Villarino, a una hora de Bahía Blanca: naturaleza, termas y escapadas de fin de semana
A poco más de 60 kilómetros del puerto, el partido de Villarino ofrece termas con aguas termales, reservas naturales y opciones de turismo rural que atraen cada vez más a bahienses en busca de descanso cercano.
A poco más de una hora en auto por la ruta 3, el partido de Villarino se consolida como una de las escapadas más accesibles para los vecinos de Bahía Blanca que buscan desconectar sin recorrer grandes distancias. Con una oferta que combina aguas termales, reservas naturales y propuestas de turismo rural, el destino crece en popularidad entre familias, parejas y grupos de amigos.
Los números lo confirman: según datos del propio municipio, durante la última temporada baja los fines de semana largos registraron un incremento del 35% en pernoctes respecto al año anterior. El atractivo principal son las termas de Villa Ventana y las de Médanos, donde el agua surge a temperaturas que oscilan entre los 28 y 38 grados Celsius.
"Los bahienses vienen a pasar el día o el fin de semana porque está cerca, es económico y se puede combinar con una caminata o un paseo por la costa", explica el titular de Turismo de Villarino, quien destaca que la infraestructura se amplió con nuevos alojamientos en los últimos dos años.
La naturaleza es el otro gran pilar. La Reserva Natural Bahía San Blas, con sus más de 20 mil hectáreas, ofrece avistaje de aves, pesca deportiva y playas de agua salada. En esta época del año, con el otoño instalado, las temperaturas moderadas hacen más placenteras las caminatas por los senderos interpretativos.
Desde el Consorcio de Gestión del Puerto de Bahía Blanca se viene promoviendo el corredor turístico portuario-Villarino como complemento a la oferta de cruceros y visitantes que llegan por vía marítima. "El puerto no espera a nadie, pero cuando el turista baja, necesita opciones cercanas", señalan desde el sector.
Otra alternativa son las estancias y cabañas del interior del partido, donde se puede conocer el trabajo rural de la zona triguera-ganadera. Muchas ofrecen paseos a caballo, fogones y comidas con productos locales: desde cordero al asador hasta dulces de fruta de los huertos familiares.
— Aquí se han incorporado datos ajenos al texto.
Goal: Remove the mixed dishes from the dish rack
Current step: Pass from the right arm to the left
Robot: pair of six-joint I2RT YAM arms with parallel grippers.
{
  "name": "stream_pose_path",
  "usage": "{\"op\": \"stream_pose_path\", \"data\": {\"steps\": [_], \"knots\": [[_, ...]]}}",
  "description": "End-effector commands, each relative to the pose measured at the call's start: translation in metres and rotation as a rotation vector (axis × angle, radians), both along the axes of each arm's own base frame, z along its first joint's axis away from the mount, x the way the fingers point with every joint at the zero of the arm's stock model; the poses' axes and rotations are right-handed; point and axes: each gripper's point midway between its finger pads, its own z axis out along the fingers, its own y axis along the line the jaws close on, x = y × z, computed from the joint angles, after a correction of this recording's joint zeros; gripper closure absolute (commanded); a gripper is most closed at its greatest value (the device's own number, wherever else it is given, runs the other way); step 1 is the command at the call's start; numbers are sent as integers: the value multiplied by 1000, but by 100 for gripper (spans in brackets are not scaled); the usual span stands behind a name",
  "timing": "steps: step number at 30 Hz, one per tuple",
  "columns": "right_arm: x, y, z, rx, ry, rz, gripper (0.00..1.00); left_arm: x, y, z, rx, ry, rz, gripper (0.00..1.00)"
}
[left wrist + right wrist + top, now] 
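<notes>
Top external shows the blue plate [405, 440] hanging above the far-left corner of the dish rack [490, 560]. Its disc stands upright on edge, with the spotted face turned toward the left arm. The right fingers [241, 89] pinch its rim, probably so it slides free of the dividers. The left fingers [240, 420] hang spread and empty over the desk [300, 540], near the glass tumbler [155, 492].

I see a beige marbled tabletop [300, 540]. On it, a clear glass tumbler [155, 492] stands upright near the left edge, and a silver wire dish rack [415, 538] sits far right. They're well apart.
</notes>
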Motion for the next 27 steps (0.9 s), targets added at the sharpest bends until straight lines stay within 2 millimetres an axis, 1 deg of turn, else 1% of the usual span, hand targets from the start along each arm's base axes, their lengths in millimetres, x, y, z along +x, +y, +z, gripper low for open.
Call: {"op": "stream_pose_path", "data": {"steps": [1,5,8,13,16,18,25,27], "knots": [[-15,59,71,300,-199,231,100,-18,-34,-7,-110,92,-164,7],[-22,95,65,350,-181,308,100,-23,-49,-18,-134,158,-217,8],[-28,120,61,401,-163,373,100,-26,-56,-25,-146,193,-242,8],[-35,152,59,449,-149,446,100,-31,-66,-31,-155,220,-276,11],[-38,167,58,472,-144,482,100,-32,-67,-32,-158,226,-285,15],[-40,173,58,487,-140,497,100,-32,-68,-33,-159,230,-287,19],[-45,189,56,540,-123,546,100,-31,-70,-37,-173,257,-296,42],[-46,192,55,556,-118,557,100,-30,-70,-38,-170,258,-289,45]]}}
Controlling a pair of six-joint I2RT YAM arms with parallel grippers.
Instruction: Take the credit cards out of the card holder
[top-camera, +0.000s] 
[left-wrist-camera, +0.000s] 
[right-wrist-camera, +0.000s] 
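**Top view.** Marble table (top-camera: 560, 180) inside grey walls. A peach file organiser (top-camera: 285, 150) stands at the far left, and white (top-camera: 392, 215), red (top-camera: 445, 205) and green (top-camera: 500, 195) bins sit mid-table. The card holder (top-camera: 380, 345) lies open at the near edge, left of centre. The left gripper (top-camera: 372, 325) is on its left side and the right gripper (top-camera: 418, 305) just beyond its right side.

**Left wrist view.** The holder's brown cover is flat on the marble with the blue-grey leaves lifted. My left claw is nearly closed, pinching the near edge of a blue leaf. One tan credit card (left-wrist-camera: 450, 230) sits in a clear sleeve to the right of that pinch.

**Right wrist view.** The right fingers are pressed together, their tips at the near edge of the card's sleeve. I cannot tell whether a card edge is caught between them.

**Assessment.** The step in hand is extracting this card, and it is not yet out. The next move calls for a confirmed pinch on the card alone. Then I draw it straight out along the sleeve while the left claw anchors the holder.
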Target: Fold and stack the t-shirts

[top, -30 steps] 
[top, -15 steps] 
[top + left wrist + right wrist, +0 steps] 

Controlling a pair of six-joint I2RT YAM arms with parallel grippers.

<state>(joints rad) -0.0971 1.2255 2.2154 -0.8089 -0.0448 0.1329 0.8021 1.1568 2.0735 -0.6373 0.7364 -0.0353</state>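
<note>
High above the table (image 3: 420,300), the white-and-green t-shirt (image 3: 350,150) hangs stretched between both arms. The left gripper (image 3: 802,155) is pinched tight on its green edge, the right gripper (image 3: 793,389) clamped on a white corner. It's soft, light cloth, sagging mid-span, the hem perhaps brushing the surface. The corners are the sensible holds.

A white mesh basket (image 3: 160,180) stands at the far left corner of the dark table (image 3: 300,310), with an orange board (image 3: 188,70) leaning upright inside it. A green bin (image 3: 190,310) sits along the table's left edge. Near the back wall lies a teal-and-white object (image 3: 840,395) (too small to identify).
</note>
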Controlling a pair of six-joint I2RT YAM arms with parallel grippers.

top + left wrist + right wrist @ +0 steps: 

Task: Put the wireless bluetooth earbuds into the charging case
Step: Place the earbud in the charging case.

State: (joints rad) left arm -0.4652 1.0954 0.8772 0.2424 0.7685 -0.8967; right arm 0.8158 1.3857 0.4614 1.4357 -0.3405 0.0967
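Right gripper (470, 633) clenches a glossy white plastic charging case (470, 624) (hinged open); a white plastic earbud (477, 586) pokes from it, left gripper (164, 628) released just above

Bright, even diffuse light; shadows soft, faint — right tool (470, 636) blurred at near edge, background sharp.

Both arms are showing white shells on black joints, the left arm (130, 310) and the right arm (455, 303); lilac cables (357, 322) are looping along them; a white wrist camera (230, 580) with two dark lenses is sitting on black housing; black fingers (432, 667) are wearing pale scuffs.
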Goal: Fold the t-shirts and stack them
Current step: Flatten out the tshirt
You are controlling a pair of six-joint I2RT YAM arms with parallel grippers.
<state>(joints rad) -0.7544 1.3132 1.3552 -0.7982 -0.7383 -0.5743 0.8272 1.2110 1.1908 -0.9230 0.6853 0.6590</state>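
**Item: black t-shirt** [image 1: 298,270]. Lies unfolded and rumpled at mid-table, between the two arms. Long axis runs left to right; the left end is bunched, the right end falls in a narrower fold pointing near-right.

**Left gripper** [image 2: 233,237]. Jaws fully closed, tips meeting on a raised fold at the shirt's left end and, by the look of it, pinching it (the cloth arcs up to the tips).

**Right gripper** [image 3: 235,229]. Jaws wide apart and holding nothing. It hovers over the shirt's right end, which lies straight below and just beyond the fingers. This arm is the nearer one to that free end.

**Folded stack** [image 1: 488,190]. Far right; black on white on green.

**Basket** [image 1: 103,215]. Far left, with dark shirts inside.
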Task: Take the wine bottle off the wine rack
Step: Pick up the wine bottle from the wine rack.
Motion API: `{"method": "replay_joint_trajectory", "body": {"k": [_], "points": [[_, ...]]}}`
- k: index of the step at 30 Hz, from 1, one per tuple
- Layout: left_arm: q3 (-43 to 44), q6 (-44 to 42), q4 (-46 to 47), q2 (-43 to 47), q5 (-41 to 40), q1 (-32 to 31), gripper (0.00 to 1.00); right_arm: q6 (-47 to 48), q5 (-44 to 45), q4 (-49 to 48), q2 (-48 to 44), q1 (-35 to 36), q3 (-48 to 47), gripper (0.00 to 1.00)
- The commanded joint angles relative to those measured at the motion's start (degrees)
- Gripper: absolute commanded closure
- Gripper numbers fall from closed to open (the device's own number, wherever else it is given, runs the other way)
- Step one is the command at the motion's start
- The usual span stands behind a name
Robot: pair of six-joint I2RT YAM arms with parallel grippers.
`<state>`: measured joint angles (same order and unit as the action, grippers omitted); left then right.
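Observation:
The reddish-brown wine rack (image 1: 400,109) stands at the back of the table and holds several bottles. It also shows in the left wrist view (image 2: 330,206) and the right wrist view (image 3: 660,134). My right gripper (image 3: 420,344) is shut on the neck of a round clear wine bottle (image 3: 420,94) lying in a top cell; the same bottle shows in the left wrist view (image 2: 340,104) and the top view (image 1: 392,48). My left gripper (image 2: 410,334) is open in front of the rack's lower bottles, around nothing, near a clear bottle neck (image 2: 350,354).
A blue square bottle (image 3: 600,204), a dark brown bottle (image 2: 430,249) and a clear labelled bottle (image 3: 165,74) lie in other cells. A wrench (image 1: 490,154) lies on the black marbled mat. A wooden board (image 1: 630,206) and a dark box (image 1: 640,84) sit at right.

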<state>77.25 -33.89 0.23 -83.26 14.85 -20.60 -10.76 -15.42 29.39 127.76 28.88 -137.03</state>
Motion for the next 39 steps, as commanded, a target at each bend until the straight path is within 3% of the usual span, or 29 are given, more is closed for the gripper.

Los precios, siempre un termómetro clave, se mantienen accesibles. Una entrada a termas ronda los 4.000 pesos por persona, mientras que una noche en cabaña para dos arranca en 35.000 pesos en temporada media. "Los números no cierran solos, pero con la cercanía el costo de combustible se vuelve secundario", comenta un vecino de Ingeniero White que visita el lugar casi todos los meses.
Para quienes planifican escapadas, el municipio recomienda reservar con anticipación en fines de semana largos. Además de las termas y la reserva, se puede sumar una visita a la localidad de Pedro Luro o a los médanos que dan nombre al balneario.
Villarino demuestra que no hace falta ir lejos para encontrar una propuesta distinta. A una hora del complejo portuario-petroquímico más importante del sudoeste bonaerense, la naturaleza y las aguas termales ofrecen un contraste que cada vez más bahienses eligen aprovechar.